A further important property of the three types of limiting distributions is the tail behaviour, which is shown in Fig. 3b. If the shape parameter ξ > 0, then the GEV distribution is said to be heavy tailed. Because its probability density function decreases at a slow rate in the upper tail, the moments of the GEV are infinite for orders greater than ξ > 1/2 (e.g., the variance is infinite if ξ > 1/2; the mean is infinite if ξ > 1). If ξ < 0, then the distribution has a bounded upper tail, thus a limiting maximum extreme value. The case of ξ = 0 in Eq. 1, obtained by taking the limit of the general expression as ξ→ 0, is termed the Gumbel distribution (i.e., an unbounded, thin tail) with an exponential tail roll-off.

Although the AM-method is widely used (Carter and Challenor 1981; Coles 2001; Katz et al. 2002; Bernier et al. 2007), there have been several developments to improve extreme value estimation by incorporating more data than just the annual maximum. Another possibility of using more data is based on the r-largest order statistics within a block (i.e. a year) for small values of r (Sobey and Orloff 1995; Soares and Scotto 2004; An and Pandey 2007; Haigh et al. 2010b). The origins of the use of the asymptotic distribution of the r-largest-order statistics method can be traced back to Weissman (1978). Smith (1986) proposed a method for extending the classical analysis for the case when the r-largest values are available for each year, but he only considered these ideas for the limiting Gumbel-distribution. Extensions for the GEV distribution for the r-largest-order statistics have been considered by Tawn (1988).

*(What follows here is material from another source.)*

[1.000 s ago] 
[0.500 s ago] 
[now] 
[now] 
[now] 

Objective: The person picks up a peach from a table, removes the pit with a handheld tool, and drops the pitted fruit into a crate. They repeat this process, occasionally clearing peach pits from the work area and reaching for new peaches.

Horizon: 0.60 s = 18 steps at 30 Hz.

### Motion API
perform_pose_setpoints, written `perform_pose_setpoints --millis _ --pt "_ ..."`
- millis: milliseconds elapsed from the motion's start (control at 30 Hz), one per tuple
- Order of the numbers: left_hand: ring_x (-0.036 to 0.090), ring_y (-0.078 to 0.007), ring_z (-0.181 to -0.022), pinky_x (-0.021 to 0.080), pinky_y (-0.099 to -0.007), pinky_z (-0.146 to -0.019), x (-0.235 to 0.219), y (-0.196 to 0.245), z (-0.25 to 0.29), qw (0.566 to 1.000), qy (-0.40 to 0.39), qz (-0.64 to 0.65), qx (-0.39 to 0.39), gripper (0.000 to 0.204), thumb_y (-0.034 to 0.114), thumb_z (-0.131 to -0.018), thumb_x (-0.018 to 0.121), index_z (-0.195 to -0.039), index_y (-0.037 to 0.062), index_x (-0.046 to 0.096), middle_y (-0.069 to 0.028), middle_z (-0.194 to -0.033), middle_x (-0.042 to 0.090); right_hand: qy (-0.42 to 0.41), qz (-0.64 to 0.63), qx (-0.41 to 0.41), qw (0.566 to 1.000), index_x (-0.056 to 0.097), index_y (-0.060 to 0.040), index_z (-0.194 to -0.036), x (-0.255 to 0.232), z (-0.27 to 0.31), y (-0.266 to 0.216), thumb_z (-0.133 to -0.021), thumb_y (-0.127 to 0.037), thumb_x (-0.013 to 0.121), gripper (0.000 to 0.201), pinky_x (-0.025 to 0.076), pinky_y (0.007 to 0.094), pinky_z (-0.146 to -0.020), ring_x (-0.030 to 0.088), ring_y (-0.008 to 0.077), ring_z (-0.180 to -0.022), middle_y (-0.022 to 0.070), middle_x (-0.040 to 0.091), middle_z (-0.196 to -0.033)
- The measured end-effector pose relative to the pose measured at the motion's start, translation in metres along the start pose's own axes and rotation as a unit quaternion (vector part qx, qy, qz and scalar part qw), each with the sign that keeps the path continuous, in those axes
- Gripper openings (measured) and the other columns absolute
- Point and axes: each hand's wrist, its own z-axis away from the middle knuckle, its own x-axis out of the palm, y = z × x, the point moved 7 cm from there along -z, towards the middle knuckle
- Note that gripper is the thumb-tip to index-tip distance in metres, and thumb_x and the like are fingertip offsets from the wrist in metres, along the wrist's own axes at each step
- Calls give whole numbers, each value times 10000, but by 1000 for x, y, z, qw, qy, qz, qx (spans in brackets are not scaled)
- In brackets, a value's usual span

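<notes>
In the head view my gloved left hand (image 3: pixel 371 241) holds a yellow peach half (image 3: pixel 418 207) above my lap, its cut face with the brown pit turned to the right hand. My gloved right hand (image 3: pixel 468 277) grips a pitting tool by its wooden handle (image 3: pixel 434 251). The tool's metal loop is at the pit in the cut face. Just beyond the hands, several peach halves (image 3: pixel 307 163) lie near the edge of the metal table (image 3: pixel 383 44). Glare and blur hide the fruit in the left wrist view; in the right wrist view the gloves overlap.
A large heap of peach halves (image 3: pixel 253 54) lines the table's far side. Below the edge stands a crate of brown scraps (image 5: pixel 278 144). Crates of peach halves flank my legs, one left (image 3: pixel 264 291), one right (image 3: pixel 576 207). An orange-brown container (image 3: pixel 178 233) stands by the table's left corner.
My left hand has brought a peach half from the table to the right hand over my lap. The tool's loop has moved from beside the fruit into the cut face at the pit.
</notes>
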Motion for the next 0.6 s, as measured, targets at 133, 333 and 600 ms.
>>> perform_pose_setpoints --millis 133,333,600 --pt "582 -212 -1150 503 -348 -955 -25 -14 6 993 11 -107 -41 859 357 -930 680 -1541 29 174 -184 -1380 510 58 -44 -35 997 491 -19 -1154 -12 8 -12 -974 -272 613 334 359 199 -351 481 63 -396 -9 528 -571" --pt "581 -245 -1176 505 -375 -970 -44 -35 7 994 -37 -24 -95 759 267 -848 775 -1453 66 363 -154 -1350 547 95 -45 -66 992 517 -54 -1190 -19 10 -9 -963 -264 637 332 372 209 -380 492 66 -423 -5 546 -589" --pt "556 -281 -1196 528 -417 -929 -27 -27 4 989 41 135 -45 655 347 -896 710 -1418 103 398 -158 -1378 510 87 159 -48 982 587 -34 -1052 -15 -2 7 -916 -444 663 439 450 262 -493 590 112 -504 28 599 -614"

One alternative approach that enables the modelling of extreme value data is the peak over threshold method (POT) (Coles 2001; Naess and Clausen 2002; van den Brink et al. 2005; Letetrel et al. 2010). The POT approach originated in hydrology quite a while ago (Shane and Lynn 1964; Todorovic and Zelenhasic 1970). Its rationale is that if additional information about the extreme upper tail were used, besides the annual maxima (i.e., other relatively high values in the sample), then more accurate estimates of the parameters and quantiles of extreme value distributions would be obtained. Thus, all data that are above a certain threshold are used and fitted by a Generalised Pareto distribution (GPD). The GPD has a cumulative distribution:

$$ F(x;\mu,\sigma,\xi)=\left\{ \begin{array}{lll} 1 - \left(1+ \frac{\xi(x-\mu)}{\sigma}\right)^{-1/\xi} &\hbox{for} & \xi \neq 0, \\ 1 - \exp \left(-\frac{x-\mu}{\sigma}\right) & \hbox{for} & \xi = 0, \end{array} \right. $$
(5)

where μ is the threshold, σ the scale parameter and ξ the shape parameter as defined above. Statistical properties of the threshold approach have been discussed in detail by Davison and Smith (1990) or by Leadbetter (1991). However, the POT approach converges to the GEV as shown by Pickands (1975).

Except for the AM-method the r-largest value and POT need the definition of certain thresholds. For the r-largest value method, the value of r has to be defined and for POT the excess threshold. Therefore, these parameters have to be defined in advance and will definitely influence the surge level estimations.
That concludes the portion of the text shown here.